Assignment:
When you copy the material below, keep every line exact and omit the pictures.

Raw data:

----

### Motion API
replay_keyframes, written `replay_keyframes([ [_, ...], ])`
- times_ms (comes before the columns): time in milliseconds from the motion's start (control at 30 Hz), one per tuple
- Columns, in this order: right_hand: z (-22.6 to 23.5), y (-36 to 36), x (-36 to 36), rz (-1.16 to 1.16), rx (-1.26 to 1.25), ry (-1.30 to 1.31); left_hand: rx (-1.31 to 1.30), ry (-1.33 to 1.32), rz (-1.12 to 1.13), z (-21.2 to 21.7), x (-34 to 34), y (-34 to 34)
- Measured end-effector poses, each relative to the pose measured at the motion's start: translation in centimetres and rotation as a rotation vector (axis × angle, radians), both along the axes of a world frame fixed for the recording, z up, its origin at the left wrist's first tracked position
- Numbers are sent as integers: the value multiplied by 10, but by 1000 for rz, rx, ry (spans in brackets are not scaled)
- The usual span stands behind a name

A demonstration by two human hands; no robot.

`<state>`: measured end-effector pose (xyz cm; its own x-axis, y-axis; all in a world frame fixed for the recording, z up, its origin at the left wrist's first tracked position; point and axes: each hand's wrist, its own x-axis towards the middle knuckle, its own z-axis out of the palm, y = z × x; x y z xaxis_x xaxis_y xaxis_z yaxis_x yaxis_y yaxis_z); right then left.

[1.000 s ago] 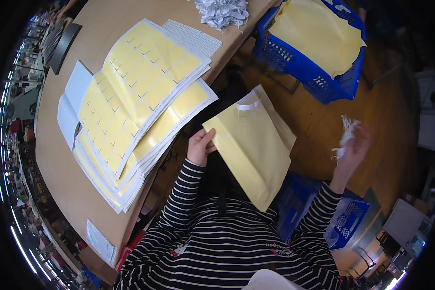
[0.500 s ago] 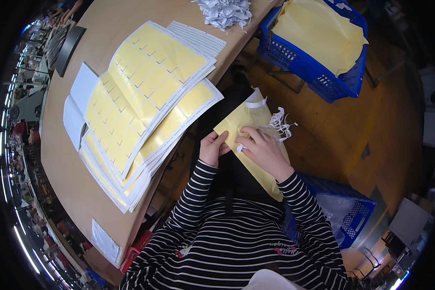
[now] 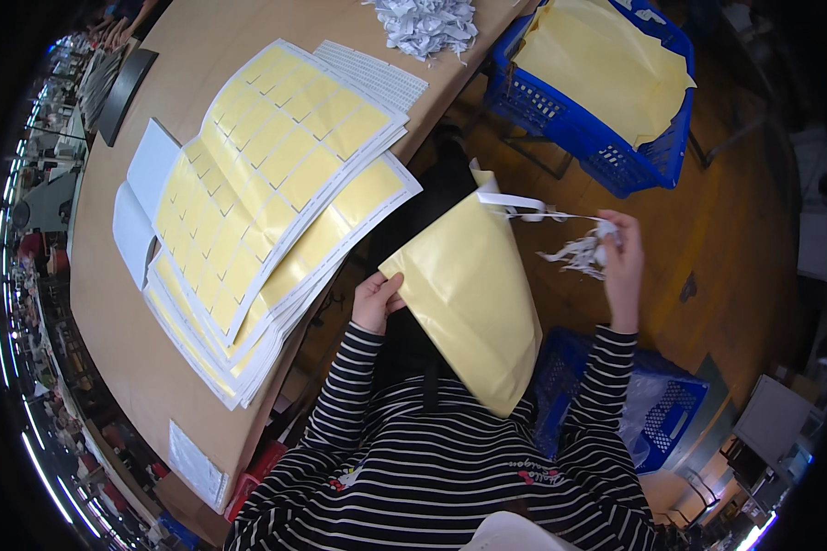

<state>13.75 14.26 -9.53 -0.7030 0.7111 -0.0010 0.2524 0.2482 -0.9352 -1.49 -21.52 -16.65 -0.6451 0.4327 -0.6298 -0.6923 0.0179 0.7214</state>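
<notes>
My left hand [image 3: 374, 302] pinches the left edge of a pale yellow sheet [image 3: 469, 303], which hangs over my lap with its lower end near my striped top. Off to the right, my raised right hand [image 3: 623, 275] is closed on a bunch of thin white paper strips [image 3: 581, 255]. One strip stretches taut from that bunch back to the sheet's upper right corner, where a wider white strip [image 3: 510, 200] curls away. On the table at my left lies a stack of yellow sheets [image 3: 276, 165] with white borders and cut lines.
A blue basket [image 3: 547, 106] of yellow sheets stands at upper right. Another blue basket [image 3: 675, 432] with clear plastic sits by my right elbow. On the brown table [image 3: 119, 312] are a heap of white scraps [image 3: 423, 26] and a clear plastic packet [image 3: 196, 466].
My right hand has moved off the sheet to the right, drawing the white strips out with it. The sheet now shows more openly, and my left hand has shifted slightly left and down.
</notes>
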Motion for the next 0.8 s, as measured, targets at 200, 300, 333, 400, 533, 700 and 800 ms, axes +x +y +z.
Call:
replay_keyframes([
  [200,16,73,46,-275,-164,282,0,-85,45,-14,11,-41],
  [300,27,95,55,-377,-280,369,-81,-152,83,-22,14,-55],
  [333,31,102,58,-415,-360,432,-112,-140,106,-24,13,-60],
  [400,37,115,64,-495,-520,547,-113,-115,158,-25,11,-68],
  [533,41,144,85,-522,-736,705,-94,-36,95,-21,3,-84],
  [700,49,207,116,-178,-720,779,-98,-51,153,-22,-13,-91],
  [800,71,258,136,-208,-634,797,-118,-37,136,-28,-20,-87],
])
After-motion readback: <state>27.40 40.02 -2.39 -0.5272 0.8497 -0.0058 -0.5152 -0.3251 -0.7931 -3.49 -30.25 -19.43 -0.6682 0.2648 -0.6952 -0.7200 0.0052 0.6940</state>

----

The completed task:
### Motion API
replay_keyframes, written `replay_keyframes([ [_, ...], ])`
- times_ms (comes before the columns): time in milliseconds from the motion's start (control at 30 Hz), one per tuple
- Columns, in this order: right_hand: z (-22.6 to 23.5), y (-36 to 36), x (-36 to 36), rz (-1.16 to 1.16), rx (-1.26 to 1.25), ry (-1.30 to 1.31); left_hand: rx (-1.31 to 1.30), ry (-1.33 to 1.32), rz (-1.12 to 1.13), z (-21.2 to 21.7), x (-34 to 34), y (-34 to 34)
- Measured end-effector poses, each relative to the pose measured at the motion's start: translation in centimetres and rotation as a rotation vector (axis × angle, radians), both along the axes of a world frame fixed for the recording, z up, its origin at the left wrist's first tracked position
- Numbers are sent as integers: the value multiplied by 10, but by 1000 for rz, rx, ry (spans in brackets are not scaled)
- The usual span stands behind a name

A demonstration by two human hands; no robot.

`<state>`: measured end-effector pose (xyz cm; its own x-axis, y-axis; all in a world frame fixed for the recording, z up, its origin at the left wrist's first tracked position; point and axes: each hand's wrist, its own x-axis towards the middle knuckle, its own z-axis out of the palm, y = z × x; x y z xaxis_x xaxis_y xaxis_z yaxis_x yaxis_y yaxis_z); right then left.

[1.000 s ago] 
[0.500 s ago] 
[now] 

<state>13.75 14.26 -9.53 -0.7030 0.7111 -0.0010 0.2524 0.2482 -0.9352 -1.49 -21.52 -16.65 -0.6451 0.4327 -0.6298 -0.6923 0.0179 0.7214</state>
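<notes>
My left hand [image 3: 374, 302] pinches the left edge of a pale yellow sheet [image 3: 469, 303], which hangs over my lap with its lower end near my striped top. Off to the right, my raised right hand [image 3: 623, 275] is closed on a bunch of thin white paper strips [image 3: 581, 255]. One strip stretches taut from that bunch back to the sheet's upper right corner, where a wider white strip [image 3: 510, 200] curls away. On the table at my left lies a stack of yellow sheets [image 3: 276, 165] with white borders and cut lines.
A blue basket [image 3: 547, 106] of yellow sheets stands at upper right. Another blue basket [image 3: 675, 432] with clear plastic sits by my right elbow. On the brown table [image 3: 119, 312] are a heap of white scraps [image 3: 423, 26] and a clear plastic packet [image 3: 196, 466].
My right hand has moved off the sheet to the right, drawing the white strips out with it. The sheet now shows more openly, and my left hand has shifted slightly left and down.
</notes>
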Motion for the next 0.8 s, as measured, targets at 200, 300, 333, 400, 533, 700 and 800 ms, axes +x +y +z.
Call:
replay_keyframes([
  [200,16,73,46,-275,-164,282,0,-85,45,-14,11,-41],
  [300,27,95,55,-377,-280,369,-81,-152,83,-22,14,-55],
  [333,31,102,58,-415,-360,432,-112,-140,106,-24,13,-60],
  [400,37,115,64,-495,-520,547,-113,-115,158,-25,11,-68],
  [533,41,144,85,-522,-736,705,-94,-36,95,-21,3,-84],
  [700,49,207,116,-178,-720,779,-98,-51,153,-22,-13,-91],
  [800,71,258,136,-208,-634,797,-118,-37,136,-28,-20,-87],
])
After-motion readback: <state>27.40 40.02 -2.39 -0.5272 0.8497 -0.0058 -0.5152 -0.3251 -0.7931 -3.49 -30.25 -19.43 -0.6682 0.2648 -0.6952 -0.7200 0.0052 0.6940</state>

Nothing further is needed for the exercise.